» Directions for this task:
Go through the records and report each line holding the string "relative".
Segment Open
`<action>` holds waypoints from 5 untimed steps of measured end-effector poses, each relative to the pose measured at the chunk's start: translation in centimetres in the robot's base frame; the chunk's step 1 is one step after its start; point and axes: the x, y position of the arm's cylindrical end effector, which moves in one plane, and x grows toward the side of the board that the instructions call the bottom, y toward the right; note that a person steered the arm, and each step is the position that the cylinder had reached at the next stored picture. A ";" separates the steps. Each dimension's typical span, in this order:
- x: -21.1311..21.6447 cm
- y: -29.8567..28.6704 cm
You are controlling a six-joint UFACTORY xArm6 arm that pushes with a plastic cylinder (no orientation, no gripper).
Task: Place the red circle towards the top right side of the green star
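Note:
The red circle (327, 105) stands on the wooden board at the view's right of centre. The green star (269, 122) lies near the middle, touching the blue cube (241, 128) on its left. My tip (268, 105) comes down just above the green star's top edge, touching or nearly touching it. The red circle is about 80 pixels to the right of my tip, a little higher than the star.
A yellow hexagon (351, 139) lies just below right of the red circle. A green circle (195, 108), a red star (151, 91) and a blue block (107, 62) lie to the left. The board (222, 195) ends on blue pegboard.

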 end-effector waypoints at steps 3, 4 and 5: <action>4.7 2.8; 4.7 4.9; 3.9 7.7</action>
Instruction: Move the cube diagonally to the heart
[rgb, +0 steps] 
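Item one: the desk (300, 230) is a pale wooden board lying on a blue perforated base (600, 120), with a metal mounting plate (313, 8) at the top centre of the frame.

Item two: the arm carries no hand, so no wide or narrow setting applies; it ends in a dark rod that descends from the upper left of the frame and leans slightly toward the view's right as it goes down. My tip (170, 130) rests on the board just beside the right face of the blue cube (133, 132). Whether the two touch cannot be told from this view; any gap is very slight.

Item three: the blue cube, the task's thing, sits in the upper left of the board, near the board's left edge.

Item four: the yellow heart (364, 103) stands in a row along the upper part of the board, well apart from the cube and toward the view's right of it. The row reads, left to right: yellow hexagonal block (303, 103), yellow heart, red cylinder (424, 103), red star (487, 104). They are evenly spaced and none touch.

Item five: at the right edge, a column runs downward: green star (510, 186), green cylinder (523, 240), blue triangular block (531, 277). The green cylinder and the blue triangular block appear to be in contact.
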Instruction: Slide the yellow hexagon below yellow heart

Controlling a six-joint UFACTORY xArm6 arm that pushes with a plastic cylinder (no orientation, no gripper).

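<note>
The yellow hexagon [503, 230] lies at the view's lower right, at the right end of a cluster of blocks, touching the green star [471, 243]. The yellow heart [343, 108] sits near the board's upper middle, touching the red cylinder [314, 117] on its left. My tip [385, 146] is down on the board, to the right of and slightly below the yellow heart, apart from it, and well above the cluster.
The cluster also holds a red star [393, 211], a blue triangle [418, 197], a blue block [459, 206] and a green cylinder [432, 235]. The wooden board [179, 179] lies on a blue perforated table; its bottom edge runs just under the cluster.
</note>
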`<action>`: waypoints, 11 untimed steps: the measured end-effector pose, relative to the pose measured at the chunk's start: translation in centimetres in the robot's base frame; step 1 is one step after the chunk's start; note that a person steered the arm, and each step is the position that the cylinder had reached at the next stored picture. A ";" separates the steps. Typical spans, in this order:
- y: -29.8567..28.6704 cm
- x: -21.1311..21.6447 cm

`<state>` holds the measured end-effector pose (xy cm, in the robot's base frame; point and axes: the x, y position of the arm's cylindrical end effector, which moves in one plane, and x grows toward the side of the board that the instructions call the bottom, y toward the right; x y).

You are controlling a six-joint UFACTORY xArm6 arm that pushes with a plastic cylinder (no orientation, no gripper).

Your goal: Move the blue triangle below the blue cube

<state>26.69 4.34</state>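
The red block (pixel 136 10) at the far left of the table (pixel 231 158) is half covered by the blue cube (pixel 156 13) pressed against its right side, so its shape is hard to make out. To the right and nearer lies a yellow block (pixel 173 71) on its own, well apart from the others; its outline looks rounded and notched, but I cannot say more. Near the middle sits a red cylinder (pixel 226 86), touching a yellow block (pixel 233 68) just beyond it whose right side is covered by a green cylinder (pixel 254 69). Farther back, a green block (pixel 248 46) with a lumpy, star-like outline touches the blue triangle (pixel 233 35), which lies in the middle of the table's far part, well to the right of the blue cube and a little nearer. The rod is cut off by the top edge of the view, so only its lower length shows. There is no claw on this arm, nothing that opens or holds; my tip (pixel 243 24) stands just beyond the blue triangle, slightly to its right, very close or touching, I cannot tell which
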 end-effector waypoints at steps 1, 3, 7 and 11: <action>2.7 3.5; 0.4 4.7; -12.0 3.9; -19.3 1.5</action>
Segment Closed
» Response:
`<action>` holds waypoints from 5 untimed steps of measured end-effector poses, each relative to the pose measured at the chunk's start: translation in centimetres in the robot's base frame; the chunk's step 1 is one step after its start; point and axes: the x, y position of the arm's cylindrical end effector, which moves in one plane, and x grows toward the side of the board that the instructions call the bottom, y toward the right; note that a person steered the arm, and each step is the position that the cylinder had reached at the next stored picture. A ";" separates the steps. Each dimension's typical span, in this order:
`<action>`: waypoints, 11 untimed steps: the measured end-effector pose, relative to the pose measured at the chunk's start: translation in centimetres in the robot's base frame; step 1 is one step after the chunk's start; note that a person steered the arm, and each step is the position that the cylinder had reached at the next stored picture. A ";" separates the steps. Typical spans, in this order:

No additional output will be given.